Search code examples
rapache-arrowduckdb

arrow::to_duckdb coerces int64 columns to doubles


arrow::to_duckdb() converts int64 columns to a double in the duckdb table. This happens if the .data being converted is an R data frame or a parquet file. How can I maintain the int64 data type?

Example

library(arrow, warn.conflicts = FALSE)
library(tidyverse, warn.conflicts = FALSE)
library(vroom, warn.conflicts = FALSE)

# tibble with an int64 column
dd <- vroom(I("id\n9007199254740993\n"), col_type = "I", delim = ",")
dd
#> # A tibble: 1 × 1
#>        id
#>   <int64>
#> 1    9e15

# it's coereced to a double
to_duckdb(dd)
#> # Source:   table<arrow_001> [1 x 1]
#> # Database: DuckDB 0.8.1 [root@Darwin 22.5.0:R 4.3.1/:memory:]
#>        id
#>     <dbl>
#> 1 9.01e15

Solution

  • If you look at ?to_duckdb, its con parameter defaults to arrow_duck_connection(), which if you look at it creates a DuckDB DBI connection with

    on <- DBI::dbConnect(duckdb::duckdb())
    

    If you look at ?duckdb::duckdb(), it has a bigint parameter which defaults to "numeric" documented as

    How 64-bit integers should be returned, default is double/numeric. Set to integer64 for bit64 encoding.

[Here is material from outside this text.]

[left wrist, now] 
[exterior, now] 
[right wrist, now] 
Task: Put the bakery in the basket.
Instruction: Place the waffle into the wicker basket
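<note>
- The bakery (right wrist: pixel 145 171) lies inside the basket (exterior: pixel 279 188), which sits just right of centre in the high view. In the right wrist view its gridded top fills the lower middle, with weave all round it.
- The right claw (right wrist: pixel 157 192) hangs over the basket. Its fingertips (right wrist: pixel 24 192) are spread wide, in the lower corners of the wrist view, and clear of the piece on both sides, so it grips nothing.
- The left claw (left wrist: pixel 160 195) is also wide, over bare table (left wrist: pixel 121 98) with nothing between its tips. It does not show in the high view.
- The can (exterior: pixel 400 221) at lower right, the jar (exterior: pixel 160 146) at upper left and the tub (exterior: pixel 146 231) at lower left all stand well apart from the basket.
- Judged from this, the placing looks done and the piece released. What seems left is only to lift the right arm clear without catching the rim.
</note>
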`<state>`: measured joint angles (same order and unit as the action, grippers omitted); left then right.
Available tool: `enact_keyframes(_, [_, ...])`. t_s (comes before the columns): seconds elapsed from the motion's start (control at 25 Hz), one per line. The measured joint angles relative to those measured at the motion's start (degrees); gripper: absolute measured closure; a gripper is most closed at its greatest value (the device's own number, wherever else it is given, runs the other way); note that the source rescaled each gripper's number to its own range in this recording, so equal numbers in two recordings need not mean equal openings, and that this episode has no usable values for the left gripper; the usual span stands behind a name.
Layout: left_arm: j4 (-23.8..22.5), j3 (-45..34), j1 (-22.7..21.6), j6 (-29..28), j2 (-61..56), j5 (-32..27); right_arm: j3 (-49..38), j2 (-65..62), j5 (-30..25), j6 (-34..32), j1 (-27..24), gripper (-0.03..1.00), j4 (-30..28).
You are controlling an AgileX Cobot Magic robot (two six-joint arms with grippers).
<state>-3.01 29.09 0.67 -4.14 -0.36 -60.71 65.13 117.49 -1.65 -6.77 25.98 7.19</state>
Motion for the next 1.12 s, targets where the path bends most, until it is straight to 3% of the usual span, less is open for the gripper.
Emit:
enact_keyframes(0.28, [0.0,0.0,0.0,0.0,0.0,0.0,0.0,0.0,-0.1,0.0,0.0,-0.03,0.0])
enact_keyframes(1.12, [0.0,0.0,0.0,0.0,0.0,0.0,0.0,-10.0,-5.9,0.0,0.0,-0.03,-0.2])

    So we can set the con parameter of to_duckdb() to our own DBI connection with that parameter set to "integer64":

    da <- arrow::arrow_table(id = bit64::as.integer64("9007199254740993"))
    da
    #> Table
    #> 1 rows x 1 columns
    #> $id <int64>
    
    # default for comparison
    con1 <- DBI::dbConnect(duckdb::duckdb())
    # how we want it
    con2 <- DBI::dbConnect(duckdb::duckdb(bigint = "integer64"))
    
    # using default connection
    arrow::to_duckdb(da)
    #> # Source:   table<arrow_001> [1 x 1]
    #> # Database: DuckDB 0.8.1 [root@Darwin 22.6.0:R 4.3.1/:memory:]
    #>        id
    #>     <dbl>
    #> 1 9.01e15
    
    # comparison
    arrow::to_duckdb(da, con = con1)
    #> # Source:   table<arrow_002> [1 x 1]
    #> # Database: DuckDB 0.8.1 [root@Darwin 22.6.0:R 4.3.1/:memory:]
    #>        id
    #>     <dbl>
    #> 1 9.01e15
    
    # how we want it
    arrow::to_duckdb(da, con = con2)
    #> # Source:   table<arrow_003> [1 x 1]
    #> # Database: DuckDB 0.8.1 [root@Darwin 22.6.0:R 4.3.1/:memory:]
    #>        id
    #>   <int64>
    #> 1    9e15